Problem statement: Every line of the entries below that includes "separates" belongs in the answer, copied as written.

The records:
◇ ◇ ◇ ◇ ◇ ◇ ◇

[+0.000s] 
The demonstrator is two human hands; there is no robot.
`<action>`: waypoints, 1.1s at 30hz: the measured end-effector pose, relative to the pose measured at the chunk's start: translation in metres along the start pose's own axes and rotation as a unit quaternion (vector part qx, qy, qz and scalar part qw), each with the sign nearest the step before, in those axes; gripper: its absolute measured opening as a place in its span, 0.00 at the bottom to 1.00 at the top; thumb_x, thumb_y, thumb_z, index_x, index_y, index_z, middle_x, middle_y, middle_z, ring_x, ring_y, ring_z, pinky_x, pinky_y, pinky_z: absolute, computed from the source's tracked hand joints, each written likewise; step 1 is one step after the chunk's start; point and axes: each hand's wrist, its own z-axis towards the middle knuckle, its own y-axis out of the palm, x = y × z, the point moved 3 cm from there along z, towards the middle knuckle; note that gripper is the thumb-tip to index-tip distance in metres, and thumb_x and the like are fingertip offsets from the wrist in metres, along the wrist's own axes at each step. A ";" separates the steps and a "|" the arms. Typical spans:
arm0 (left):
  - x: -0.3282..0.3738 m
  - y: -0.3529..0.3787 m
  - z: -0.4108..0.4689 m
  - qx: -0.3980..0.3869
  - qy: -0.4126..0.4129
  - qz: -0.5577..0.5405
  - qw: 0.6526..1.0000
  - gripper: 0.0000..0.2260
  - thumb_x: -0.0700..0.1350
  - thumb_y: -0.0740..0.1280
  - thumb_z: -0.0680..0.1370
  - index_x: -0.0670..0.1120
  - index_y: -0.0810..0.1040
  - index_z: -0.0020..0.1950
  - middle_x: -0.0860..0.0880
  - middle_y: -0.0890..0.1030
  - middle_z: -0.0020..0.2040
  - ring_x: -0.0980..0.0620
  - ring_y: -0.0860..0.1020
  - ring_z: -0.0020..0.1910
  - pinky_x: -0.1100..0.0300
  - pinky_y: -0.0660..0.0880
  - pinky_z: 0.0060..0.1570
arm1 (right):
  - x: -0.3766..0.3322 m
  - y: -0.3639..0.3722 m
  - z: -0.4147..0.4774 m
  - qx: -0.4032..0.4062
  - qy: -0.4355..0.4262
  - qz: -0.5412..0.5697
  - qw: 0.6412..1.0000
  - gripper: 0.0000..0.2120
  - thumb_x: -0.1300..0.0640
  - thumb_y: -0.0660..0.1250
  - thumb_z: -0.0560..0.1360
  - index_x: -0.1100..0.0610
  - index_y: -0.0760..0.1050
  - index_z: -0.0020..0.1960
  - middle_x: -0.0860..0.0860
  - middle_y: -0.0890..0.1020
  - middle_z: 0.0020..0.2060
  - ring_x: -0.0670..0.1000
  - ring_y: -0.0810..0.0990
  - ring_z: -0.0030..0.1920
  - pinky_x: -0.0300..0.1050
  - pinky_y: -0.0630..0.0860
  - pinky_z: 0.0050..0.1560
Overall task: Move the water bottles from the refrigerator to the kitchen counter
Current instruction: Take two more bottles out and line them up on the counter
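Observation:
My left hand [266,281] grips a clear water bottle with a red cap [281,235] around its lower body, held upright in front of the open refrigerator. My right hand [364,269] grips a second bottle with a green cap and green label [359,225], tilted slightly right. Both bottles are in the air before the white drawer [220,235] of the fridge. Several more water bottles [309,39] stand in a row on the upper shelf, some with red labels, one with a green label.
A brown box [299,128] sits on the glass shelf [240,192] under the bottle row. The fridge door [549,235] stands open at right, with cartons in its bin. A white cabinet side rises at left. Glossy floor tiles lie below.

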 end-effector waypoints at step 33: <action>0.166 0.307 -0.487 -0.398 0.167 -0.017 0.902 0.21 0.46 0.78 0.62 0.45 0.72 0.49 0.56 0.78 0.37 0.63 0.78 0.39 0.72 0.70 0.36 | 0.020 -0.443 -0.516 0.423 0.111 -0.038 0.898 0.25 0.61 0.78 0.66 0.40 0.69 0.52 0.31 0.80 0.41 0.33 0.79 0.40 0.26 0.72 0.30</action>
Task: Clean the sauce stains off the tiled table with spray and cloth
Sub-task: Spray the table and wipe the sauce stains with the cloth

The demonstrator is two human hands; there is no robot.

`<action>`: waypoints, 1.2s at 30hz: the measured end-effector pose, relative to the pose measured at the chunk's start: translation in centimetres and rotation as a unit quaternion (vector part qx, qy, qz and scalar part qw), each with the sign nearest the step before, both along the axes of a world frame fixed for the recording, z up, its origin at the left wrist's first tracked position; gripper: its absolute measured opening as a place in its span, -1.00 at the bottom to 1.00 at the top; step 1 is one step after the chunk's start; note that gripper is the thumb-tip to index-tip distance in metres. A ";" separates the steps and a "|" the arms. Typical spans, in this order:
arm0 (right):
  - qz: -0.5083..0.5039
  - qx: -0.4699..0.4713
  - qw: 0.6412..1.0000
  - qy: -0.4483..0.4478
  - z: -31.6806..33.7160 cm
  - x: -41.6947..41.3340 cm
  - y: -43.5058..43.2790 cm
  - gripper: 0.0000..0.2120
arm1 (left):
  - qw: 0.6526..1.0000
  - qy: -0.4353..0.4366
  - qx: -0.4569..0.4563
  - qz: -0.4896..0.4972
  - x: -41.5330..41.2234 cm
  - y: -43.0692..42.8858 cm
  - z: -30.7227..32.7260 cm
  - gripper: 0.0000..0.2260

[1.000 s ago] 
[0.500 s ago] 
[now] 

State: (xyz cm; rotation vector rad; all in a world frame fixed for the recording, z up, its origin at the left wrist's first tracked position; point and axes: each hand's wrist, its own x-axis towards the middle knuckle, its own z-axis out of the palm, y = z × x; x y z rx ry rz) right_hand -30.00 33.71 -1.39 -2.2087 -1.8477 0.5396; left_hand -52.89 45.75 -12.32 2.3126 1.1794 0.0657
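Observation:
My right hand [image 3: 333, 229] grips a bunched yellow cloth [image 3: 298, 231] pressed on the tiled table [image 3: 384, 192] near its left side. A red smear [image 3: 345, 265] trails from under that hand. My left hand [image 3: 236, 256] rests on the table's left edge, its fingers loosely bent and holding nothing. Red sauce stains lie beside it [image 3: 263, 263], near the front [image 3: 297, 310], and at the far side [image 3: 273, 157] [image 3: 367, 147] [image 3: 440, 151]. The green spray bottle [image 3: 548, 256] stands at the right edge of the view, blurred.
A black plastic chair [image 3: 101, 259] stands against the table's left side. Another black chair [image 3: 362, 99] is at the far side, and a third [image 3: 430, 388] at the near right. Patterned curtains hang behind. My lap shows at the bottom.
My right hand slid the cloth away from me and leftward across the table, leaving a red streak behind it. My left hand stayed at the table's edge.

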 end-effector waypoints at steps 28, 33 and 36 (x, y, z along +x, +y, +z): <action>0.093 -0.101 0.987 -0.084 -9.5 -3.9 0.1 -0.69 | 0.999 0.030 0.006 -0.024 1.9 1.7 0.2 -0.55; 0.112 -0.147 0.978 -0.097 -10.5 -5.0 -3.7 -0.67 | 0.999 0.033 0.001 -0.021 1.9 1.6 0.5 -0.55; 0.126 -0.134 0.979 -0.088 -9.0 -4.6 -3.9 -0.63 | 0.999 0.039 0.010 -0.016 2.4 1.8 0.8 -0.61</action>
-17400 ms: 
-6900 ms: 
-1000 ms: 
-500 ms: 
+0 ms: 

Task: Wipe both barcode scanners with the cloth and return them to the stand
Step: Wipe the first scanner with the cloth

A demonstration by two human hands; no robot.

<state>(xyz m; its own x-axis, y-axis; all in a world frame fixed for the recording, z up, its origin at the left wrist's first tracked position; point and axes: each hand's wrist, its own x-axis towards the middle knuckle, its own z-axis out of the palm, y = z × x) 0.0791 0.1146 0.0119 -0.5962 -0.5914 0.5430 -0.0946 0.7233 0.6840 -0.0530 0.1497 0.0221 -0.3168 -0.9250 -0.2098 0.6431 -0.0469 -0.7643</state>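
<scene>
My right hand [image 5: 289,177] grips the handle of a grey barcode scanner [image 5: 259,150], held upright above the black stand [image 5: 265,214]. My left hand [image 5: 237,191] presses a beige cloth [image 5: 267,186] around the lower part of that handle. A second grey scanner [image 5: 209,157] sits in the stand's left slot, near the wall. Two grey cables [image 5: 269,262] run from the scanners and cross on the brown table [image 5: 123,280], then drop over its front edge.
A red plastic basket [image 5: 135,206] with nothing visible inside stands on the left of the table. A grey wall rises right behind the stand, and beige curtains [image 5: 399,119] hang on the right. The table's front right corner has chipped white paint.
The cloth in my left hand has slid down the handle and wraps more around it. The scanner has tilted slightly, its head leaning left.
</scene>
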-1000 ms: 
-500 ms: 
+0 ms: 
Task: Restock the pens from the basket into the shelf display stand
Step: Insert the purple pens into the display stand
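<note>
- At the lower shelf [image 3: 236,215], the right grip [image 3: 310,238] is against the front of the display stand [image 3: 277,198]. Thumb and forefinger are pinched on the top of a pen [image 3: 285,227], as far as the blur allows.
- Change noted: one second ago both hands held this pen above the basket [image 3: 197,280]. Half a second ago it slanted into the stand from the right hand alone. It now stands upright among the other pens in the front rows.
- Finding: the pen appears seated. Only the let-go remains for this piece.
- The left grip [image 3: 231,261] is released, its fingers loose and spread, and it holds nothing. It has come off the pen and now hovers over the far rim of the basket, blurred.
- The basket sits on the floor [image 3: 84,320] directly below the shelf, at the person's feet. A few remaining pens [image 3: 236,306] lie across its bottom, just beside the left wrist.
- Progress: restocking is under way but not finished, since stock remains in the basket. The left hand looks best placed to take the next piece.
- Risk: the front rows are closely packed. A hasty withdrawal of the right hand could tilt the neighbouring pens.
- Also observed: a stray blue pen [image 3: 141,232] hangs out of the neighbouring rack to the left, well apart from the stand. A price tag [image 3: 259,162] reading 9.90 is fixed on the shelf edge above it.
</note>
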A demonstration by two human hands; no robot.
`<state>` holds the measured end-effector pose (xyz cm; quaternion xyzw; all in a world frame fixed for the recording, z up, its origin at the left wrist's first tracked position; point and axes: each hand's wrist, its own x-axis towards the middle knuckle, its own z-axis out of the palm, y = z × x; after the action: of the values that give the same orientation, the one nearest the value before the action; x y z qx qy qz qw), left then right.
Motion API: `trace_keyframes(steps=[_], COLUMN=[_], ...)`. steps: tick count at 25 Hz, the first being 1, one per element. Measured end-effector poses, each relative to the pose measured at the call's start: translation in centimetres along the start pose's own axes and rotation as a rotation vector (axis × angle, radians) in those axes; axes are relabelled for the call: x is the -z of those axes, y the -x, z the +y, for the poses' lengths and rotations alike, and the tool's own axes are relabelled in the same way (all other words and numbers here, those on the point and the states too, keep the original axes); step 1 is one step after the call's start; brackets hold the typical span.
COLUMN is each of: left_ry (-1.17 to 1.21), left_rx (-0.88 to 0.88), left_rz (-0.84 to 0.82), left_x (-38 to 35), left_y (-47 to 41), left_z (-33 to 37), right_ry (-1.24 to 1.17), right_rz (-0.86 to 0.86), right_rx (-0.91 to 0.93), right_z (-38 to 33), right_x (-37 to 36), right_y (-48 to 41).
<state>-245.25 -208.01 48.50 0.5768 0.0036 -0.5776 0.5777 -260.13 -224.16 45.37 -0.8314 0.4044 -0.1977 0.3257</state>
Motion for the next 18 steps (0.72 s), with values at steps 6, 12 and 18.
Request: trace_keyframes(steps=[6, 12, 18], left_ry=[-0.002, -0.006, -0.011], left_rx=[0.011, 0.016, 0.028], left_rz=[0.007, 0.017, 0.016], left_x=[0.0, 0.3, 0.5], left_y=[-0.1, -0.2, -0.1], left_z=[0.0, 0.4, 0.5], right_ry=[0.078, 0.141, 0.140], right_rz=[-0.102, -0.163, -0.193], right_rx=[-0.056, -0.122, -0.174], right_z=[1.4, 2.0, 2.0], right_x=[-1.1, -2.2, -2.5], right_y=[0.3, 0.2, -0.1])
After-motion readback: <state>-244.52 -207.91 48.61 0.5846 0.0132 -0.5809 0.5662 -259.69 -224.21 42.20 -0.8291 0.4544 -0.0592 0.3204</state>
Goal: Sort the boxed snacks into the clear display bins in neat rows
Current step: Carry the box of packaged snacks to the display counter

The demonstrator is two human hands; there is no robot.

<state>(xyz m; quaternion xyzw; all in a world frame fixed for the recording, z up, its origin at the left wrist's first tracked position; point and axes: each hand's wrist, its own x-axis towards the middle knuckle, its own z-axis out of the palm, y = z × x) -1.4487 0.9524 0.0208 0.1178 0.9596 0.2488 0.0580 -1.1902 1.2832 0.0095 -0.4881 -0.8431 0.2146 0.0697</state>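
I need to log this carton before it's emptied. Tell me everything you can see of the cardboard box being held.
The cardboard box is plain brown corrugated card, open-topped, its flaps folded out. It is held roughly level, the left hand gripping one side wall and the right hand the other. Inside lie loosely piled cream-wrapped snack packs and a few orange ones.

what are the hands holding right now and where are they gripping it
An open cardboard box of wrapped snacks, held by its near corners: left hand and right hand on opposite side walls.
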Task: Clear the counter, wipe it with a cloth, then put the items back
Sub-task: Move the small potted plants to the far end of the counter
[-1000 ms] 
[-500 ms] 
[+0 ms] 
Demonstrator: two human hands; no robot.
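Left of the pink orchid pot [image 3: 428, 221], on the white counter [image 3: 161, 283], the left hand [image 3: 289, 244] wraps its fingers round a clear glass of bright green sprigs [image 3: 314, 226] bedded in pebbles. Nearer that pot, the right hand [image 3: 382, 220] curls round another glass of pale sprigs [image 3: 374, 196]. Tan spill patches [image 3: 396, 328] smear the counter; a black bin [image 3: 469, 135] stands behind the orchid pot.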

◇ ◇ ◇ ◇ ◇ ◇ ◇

Expected answer:
`<action>`: waypoints, 1.1s at 30hz: the measured end-effector pose, relative to the pose measured at the chunk's start: translation in metres along the start pose's own axes and rotation as a unit quaternion (vector part qx, qy, qz and scalar part qw), each with the sign nearest the step before, in those axes; gripper: its absolute measured opening as a place in its span, 0.00 at the bottom to 1.00 at the top; thumb_x, thumb_y, thumb_z, index_x, index_y, index_z, middle_x, middle_y, middle_z, ring_x, ring_y, ring_z, pinky_x, pinky_y, pinky_z: absolute, computed from the source's tracked hand joints, each written likewise; step 1 is one step after the chunk's start; point and axes: each hand's wrist, its own z-axis towards the middle knuckle, its own y-axis out of the palm, x = y × z, the point moved 3 cm from there along z, towards the middle knuckle; note that gripper is the thumb-tip to index-tip distance in metres, and thumb_x and the like are fingertip offsets from the wrist in metres, along the wrist's own axes at each step. A ";" separates the steps and a "|" the arms. Typical spans:
`<action>`: waypoints, 1.2s at 30hz: the measured end-effector pose, relative to the pose measured at the chunk's start: translation in centimetres and rotation as a unit quaternion (vector part qx, qy, qz and scalar part qw), each with the sign nearest the step before, both along the axes of a world frame fixed for the recording, z up, its origin at the left wrist's first tracked position; gripper: its absolute measured opening as a place in its span, -1.00 at the bottom to 1.00 at the top; step 1 is one step after the chunk's start; note that gripper is the thumb-tip to index-tip distance in metres. A ";" separates the steps and a "|" the arms. Typical spans, in this order:

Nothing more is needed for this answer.